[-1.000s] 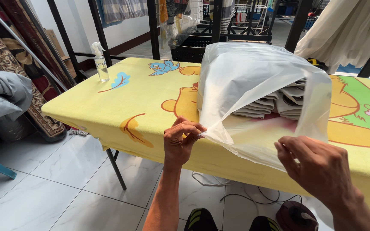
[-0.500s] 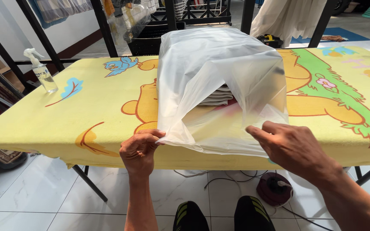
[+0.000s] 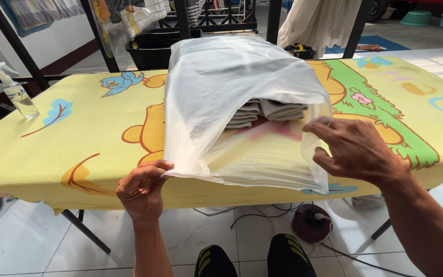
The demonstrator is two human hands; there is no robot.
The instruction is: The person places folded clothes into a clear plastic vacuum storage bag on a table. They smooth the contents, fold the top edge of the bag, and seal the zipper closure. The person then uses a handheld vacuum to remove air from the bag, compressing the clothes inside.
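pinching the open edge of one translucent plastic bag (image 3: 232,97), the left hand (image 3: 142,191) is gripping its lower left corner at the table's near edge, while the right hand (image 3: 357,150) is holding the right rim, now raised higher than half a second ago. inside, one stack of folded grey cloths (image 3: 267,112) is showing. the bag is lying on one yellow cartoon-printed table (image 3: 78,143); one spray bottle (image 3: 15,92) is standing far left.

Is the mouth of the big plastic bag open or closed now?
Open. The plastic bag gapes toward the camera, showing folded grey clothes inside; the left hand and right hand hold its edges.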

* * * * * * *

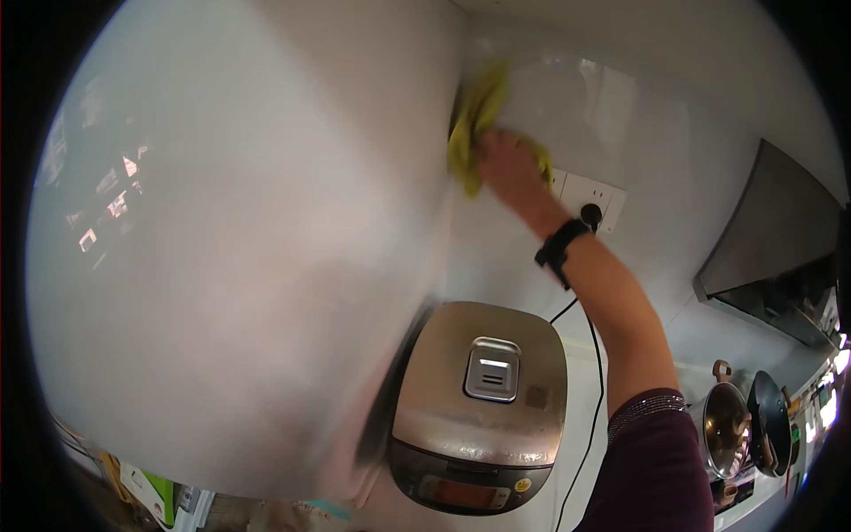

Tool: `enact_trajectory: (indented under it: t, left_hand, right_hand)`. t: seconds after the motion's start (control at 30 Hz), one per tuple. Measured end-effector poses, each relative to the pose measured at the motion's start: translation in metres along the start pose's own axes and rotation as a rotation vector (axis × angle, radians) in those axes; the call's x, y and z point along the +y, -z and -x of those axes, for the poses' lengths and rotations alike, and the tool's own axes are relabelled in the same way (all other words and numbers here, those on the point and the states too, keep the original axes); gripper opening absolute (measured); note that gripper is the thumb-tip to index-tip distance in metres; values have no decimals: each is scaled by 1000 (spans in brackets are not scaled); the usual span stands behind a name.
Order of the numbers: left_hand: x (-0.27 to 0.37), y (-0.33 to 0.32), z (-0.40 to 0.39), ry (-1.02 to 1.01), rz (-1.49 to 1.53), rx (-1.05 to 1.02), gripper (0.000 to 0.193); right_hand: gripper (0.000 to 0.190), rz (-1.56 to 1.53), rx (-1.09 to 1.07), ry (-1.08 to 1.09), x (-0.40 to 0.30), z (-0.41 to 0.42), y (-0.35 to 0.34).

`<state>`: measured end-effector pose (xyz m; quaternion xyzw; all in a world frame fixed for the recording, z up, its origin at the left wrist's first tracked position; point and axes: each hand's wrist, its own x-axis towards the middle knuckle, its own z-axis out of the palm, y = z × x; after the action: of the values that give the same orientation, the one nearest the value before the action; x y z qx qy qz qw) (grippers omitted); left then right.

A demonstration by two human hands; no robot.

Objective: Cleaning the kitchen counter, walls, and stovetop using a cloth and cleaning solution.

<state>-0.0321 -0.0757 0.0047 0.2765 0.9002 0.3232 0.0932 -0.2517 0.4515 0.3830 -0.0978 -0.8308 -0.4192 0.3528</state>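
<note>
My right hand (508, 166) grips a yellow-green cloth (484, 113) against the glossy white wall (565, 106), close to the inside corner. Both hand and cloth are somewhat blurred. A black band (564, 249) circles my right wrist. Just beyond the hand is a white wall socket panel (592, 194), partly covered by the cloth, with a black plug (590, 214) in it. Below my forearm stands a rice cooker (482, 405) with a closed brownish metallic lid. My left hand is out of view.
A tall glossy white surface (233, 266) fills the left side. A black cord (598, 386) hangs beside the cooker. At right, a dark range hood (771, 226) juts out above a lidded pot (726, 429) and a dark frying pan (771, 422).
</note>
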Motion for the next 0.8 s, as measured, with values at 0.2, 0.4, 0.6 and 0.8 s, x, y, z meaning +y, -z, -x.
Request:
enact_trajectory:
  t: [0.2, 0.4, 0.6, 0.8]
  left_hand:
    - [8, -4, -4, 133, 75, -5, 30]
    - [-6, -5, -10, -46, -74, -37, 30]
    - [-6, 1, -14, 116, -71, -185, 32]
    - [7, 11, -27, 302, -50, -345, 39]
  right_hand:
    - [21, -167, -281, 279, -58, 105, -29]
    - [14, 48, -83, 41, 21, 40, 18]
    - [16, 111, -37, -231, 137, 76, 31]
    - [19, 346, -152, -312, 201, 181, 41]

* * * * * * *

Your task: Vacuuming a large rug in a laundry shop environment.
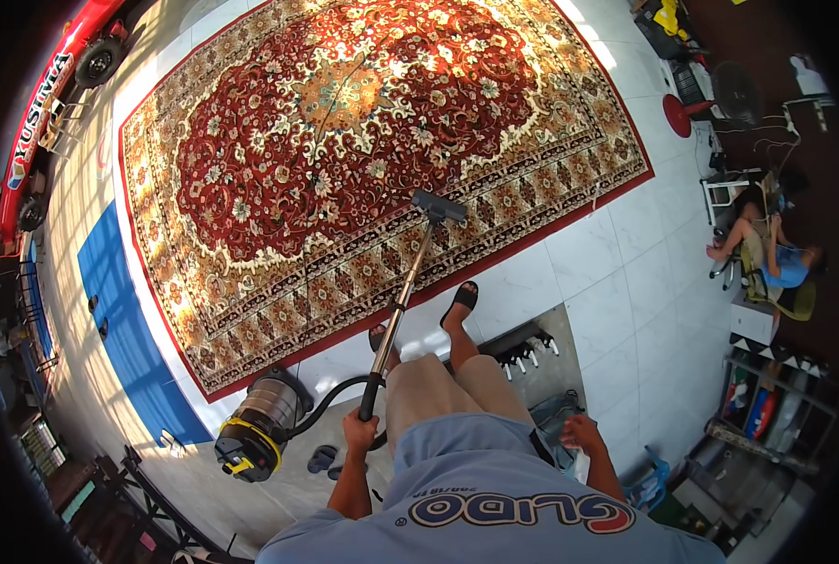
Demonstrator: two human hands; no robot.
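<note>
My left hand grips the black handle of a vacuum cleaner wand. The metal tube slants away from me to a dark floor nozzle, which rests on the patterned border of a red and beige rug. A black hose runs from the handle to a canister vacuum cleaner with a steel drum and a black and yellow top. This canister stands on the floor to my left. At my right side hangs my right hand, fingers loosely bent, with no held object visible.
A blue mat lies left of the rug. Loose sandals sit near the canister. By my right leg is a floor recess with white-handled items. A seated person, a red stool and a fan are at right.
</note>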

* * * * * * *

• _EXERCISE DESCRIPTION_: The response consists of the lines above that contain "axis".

• _ANSWER SPACE_:
Tool: `enact_trajectory: (indented under it: t, left_hand, right_hand)`. t: seconds after the motion's start (control at 30 Hz), one per tuple. Measured end-effector poses, each relative to the pose measured at the motion's start: translation in metres along the start pose's own axes and rotation as a rotation vector (axis × angle, radians) in those axes; the call's x, y and z point along the +y, -z and -x of those axes, for the poses' lengths and rotations alike, and the tool's own axes are relabelled in the same way (all other words and numbers here, those on the point and the states too, keep the original axes); gripper opening absolute (measured); note that gripper is the thumb-tip to index-tip distance in metres; values have no decimals: each is scaled by 1000 (spans in brackets are not scaled); the usual span stands behind a name.
`<state>`: measured end-effector pose (xyz m; quaternion xyzw; all in a world frame fixed for the recording, z up, its origin at the left wrist's first tracked position; point and axes: each hand's wrist, its own x-axis towards the middle knuckle, its own z-axis out of the palm, y = z × x; after the action: of the values that give the same orientation, the one nearest the value before the action; x y z qx qy qz qw) (grippers omitted); left then right.

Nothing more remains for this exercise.